Page MenuHomePhabricator

0px by 0px image in search results breaks MediaSearch
Closed, ResolvedPublicBUG REPORT

Description

If there's a 0px by 0px image in the MediaSearch results (any tab except audio), then MediaSearch breaks

Examples:
https://commons.wikimedia.org/w/index.php?search=30bytes&title=Special:MediaSearch&go=Go&type=image

(the file 30bytes.gif is a 0px by 0px image)

It's fine if you're searching for audio files:
https://commons.wikimedia.org/w/index.php?search=Haunu&title=Special:MediaSearch&go=Go&type=audio

Note that there are 12 out of 73267622 images on commons currently that are 0px in width, so this might not be very urgent

I'd guess the problem is ImageHandler::validateThumbParams() which fails if an image's width is zero

Event Timeline

Seddon triaged this task as High priority.Nov 13 2021, 2:14 AM

Assuming this task is about the SDAW-MediaSearch code project, thus adding that project tag so other people who don't know or don't care about team tags can also find this task when searching via projects.

Weirdly, this seems to be specific to the search term "test". Other search terms work fine

Seddon lowered the priority of this task from High to Low.Nov 15 2021, 1:41 PM
Cparle renamed this task from Scroll for more results not functioning to 0px by 0px image in search results breaks MediaSearch.Nov 15 2021, 6:06 PM
Cparle updated the task description. (Show Details)
Cparle updated the task description. (Show Details)

Testing notes (for verifying after the fix)

  • after Invalid search in one of filter tabs, the Invalid search message will be displayed for all other tabs although the search might be valid there.
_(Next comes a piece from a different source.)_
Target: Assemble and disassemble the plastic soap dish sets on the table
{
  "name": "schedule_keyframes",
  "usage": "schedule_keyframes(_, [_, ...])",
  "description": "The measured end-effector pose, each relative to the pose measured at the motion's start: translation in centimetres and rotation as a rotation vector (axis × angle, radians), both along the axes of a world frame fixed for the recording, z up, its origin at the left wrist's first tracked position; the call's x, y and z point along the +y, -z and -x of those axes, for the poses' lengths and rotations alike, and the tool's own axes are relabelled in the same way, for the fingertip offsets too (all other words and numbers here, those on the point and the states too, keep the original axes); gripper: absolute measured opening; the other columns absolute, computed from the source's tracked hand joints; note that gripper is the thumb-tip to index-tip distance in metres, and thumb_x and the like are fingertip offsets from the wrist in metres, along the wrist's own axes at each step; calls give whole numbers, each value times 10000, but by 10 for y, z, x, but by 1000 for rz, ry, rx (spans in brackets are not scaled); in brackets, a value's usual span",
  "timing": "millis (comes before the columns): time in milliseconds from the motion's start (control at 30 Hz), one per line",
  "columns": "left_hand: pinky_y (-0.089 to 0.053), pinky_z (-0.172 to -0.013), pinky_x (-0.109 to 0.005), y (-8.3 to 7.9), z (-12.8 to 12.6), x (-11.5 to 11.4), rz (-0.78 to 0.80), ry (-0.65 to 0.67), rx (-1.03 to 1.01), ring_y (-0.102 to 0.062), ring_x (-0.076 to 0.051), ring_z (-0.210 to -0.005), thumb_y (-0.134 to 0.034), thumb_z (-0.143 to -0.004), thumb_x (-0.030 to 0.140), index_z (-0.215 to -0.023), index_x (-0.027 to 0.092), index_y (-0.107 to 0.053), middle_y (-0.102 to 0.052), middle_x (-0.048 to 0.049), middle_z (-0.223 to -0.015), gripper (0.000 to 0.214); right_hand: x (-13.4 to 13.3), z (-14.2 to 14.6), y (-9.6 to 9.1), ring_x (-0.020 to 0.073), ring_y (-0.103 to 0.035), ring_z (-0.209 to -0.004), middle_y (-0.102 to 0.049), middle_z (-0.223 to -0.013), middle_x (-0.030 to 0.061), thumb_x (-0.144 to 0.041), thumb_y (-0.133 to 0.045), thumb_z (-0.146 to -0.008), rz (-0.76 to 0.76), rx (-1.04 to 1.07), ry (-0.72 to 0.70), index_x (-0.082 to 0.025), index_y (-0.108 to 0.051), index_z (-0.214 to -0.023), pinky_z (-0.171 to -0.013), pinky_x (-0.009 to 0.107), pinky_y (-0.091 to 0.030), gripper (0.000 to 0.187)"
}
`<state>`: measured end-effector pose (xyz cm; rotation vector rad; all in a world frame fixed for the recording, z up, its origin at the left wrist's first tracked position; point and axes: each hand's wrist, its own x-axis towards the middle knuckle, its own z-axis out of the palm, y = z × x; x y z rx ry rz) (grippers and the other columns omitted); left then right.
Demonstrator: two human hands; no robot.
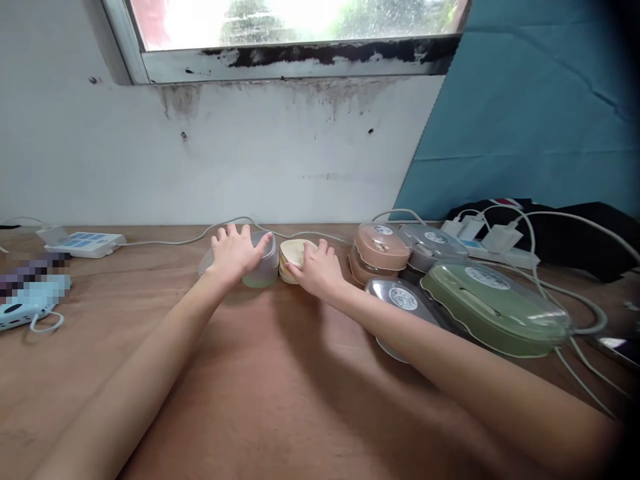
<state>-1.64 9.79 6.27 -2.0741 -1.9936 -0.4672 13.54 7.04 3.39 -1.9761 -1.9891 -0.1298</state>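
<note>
My left hand (234, 255), its fingers spread, rests over a group of translucent plastic containers at the back of the table. Its thumb reaches across the top of a greyish container (269, 261) with a pale green bottom. Part of a clear container (204, 261) shows at the left of that hand; the rest is hidden beneath it. Just to the right stands a small cream-yellow container (294, 250), beside the greyish one. My right hand (320, 270) grips its right side, thumb at the front and index finger over the top edge.
Lidded boxes stand at right: stacked pink ones (383, 250), a grey one (433, 243), a dark grey one (400, 300) and a large green one (495, 303). White cables run behind to power strips (87, 244). A light blue device (37, 303) lies at left.
</note>
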Motion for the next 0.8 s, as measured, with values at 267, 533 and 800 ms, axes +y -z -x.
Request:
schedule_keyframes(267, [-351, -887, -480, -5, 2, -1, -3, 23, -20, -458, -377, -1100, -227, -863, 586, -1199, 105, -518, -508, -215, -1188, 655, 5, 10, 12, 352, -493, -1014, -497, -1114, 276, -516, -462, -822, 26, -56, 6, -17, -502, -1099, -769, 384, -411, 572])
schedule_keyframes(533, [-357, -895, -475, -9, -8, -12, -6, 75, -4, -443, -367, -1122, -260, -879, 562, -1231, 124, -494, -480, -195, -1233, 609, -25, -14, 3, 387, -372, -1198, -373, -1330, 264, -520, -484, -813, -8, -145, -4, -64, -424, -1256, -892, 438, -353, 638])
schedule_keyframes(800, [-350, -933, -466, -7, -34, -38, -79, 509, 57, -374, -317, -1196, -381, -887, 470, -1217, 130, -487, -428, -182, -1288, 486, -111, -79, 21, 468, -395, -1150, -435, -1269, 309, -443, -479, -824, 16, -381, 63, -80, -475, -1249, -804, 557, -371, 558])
So the order of checking search queries is important. e.g. 1) enter "sport club logo" in Image tab 2) check other filter tabs

@Cparle will look into the database to see how many of these files there are, and what file types they're associated with; and how often they turn up in search results. Based on that impact we will determine whether to invest in fixing this and what approach to take.

Options to fix this include:
-figure out why 0x0 images are being created, and prevent that from happening, and fix the ones that exist, or;

-fix the way search handles 0x0 images so that it doesn't return an error

Cparle added a subscriber: matthiasmullie.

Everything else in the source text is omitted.